Ten eerste oordeelde de Raad dat het PAS niet gebruikt mocht worden bij de beoordeling van de vergunningsaanvraag. Het PAS voldoet niet aan de eisen die het Hof van Justitie van de EU daaraan stelt. Een van die eisen van het Hof is dat duidelijk is wat de voordelen zijn van de maatregelen die in een programma zoals het PAS staan. Van veel maatregelen in het PAS waren de voordelen nog niet in kaart gebracht en konden ze niet met zekerheid vastgesteld worden of waren de maatregelen nog niet van kracht ten tijde van de beoordeling van de vergunning.

Concreet: het is (nog) niet duidelijk of de luchtwassers in stallen bijdragen aan de afname van de stikstof uitstoot. Het is dus niet voldoende als een boer zegt dat hij in de toekomst deze luchtwassers zal installeren. Voor vergunningen die zien op de uitstoot van stikstof in Natura 2000-gebieden mag ter onderbouwing van de verlening daarvan nu dus niet langer verwezen worden naar het PAS.

Een tweede conclusie van de Raad van State is dat er ook geen algemene uitzondering op de vergunningplicht voor het weiden van vee en het bemesten van de grond mogelijk is. Het gaat daarbij om weiden en bemesten in de buurt van een Natura 2000-gebied.

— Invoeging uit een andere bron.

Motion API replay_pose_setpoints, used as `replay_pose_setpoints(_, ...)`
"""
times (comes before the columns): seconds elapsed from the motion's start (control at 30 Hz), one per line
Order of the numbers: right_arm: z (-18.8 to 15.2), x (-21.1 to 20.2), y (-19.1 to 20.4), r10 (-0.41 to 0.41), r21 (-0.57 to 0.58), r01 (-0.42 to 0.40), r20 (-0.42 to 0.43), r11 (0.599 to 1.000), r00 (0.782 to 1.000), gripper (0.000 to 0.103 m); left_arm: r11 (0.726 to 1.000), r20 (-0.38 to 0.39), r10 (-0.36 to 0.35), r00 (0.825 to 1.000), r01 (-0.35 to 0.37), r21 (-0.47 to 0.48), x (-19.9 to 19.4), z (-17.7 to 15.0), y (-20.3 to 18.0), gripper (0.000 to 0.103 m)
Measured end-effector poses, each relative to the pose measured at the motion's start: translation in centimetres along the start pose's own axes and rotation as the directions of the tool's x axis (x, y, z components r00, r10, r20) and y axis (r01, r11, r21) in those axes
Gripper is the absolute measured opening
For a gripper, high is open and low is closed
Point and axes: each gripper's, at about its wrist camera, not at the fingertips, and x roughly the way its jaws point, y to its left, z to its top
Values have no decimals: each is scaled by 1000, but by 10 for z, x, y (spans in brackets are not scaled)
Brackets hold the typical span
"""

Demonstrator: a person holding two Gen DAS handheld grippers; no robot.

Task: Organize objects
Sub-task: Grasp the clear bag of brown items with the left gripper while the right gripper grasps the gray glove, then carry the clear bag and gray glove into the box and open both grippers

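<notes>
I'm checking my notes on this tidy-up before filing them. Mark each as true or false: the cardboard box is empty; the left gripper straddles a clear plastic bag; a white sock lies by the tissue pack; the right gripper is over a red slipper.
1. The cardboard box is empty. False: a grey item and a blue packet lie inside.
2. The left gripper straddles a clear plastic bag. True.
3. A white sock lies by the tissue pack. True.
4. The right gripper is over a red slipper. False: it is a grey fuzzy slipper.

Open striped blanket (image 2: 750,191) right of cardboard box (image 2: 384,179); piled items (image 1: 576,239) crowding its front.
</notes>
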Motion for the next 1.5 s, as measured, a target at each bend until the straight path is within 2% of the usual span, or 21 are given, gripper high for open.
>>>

In de eerder genoemde Habitatrichtlijn is wel een uitzondering opgenomen, maar die geldt niet in alle gevallen van weiden of bemesten. Een vergunning blijft dus vereist, zowel voor weiden van vee als voor bemesten van land. De gevolgen van weiden en bemesten voor Natura 2000-gebieden zijn namelijk onduidelijk. Dat betekent dat er geen algemene uitzondering op de vergunningplicht mogelijk is. Of een uitzondering op de vergunningplicht mogelijk is, zal steeds per verschillende situatie beoordeeld moeten worden.

Gevolgen

Wat betekent dit? Voor de zes boeren in Noord-Brabant moet de provincie een nieuw besluit nemen op de vergunningsaanvraag. Die beoordeling moet zonder het PAS plaatsvinden. De vergunningen zijn verleend op basis van de beloftes die zijn gedaan in het kader van het PAS. Zonder het PAS vallen die toekomstige maatregelen weg en zullen de vergunningen niet in stand kunnen blijven. Dit geldt ook voor de 180 vergunningen die nog op de plank van de Raad van State liggen. De boeren met een onherroepelijke vergunning voor kunnen daarvan wel gebruik blijven maken.

Hieruit blijkt dat de bescherming van Natura 2000-gebieden ver gaat. Zo ver, dat regelingen of programma’s voldoende wetenschappelijk onderbouwd en verantwoord moeten zijn in het licht van de Habitatrichtlijn. Is dat niet het geval, dan kunnen ze niet ten grondslag liggen aan vergunningen in Natura 2000-gebieden.